[Opening Input data section]

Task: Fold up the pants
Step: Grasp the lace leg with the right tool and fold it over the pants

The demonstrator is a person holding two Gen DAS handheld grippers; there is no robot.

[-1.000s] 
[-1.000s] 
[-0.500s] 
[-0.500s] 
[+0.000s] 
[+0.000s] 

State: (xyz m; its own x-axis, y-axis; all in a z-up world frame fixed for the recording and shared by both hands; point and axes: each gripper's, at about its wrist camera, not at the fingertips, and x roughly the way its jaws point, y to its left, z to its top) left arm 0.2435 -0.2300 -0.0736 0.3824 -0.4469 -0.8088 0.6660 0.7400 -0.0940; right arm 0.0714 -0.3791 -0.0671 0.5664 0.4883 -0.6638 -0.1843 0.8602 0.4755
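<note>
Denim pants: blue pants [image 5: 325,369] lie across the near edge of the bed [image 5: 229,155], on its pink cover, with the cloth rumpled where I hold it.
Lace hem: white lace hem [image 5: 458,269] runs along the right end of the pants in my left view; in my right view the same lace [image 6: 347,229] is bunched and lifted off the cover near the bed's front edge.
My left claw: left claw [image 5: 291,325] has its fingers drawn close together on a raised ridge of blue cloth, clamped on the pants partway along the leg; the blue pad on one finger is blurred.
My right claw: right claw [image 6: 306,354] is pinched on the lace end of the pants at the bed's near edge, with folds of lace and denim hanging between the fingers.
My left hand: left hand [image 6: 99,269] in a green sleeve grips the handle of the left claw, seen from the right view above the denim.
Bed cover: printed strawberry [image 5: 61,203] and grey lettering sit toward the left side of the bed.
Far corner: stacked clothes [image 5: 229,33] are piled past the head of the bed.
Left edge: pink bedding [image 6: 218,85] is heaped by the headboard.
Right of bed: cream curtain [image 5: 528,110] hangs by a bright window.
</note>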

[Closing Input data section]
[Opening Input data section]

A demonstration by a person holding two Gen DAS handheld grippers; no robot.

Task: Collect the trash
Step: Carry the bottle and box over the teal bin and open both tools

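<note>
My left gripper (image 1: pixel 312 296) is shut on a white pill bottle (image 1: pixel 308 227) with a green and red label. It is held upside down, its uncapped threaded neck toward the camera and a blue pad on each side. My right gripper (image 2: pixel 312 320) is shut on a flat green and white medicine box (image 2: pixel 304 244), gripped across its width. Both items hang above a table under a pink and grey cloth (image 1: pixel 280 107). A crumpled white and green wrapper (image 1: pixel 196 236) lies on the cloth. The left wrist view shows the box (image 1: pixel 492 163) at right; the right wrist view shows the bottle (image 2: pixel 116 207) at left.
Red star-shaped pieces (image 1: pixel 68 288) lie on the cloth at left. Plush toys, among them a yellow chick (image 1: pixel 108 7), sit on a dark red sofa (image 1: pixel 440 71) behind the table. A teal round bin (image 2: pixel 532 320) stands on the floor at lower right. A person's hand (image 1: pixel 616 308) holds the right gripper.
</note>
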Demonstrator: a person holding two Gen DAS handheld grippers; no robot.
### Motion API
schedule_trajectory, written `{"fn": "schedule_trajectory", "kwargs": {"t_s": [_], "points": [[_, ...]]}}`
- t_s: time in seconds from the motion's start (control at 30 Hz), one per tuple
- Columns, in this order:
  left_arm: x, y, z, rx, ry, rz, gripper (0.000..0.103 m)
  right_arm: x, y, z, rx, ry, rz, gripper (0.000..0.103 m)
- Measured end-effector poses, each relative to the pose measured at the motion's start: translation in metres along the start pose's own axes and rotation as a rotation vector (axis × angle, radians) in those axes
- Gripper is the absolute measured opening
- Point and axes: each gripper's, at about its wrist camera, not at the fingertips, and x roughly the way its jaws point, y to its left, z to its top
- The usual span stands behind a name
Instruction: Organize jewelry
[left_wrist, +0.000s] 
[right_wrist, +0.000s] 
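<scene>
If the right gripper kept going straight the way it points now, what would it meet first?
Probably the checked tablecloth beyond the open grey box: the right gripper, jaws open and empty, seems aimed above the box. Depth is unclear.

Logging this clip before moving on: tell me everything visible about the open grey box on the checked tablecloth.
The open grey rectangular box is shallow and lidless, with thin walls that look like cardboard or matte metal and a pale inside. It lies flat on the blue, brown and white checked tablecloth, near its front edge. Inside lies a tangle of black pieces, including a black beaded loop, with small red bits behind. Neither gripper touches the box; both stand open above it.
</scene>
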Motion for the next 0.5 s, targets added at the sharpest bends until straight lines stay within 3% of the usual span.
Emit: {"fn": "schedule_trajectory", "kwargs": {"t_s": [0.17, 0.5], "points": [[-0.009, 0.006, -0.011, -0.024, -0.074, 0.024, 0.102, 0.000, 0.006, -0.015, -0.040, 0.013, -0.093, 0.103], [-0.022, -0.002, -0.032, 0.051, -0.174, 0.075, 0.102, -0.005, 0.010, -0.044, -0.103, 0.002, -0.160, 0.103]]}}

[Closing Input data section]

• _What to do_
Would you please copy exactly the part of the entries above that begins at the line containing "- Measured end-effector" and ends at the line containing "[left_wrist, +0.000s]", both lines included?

• _Your solution_
- Measured end-effector poses, each relative to the pose measured at the motion's start: translation in metres along the start pose's own axes and rotation as a rotation vector (axis × angle, radians) in those axes
- Gripper is the absolute measured opening
- Point and axes: each gripper's, at about its wrist camera, not at the fingertips, and x roughly the way its jaws point, y to its left, z to its top
- The usual span stands behind a name
Instruction: Organize jewelry
[left_wrist, +0.000s] 

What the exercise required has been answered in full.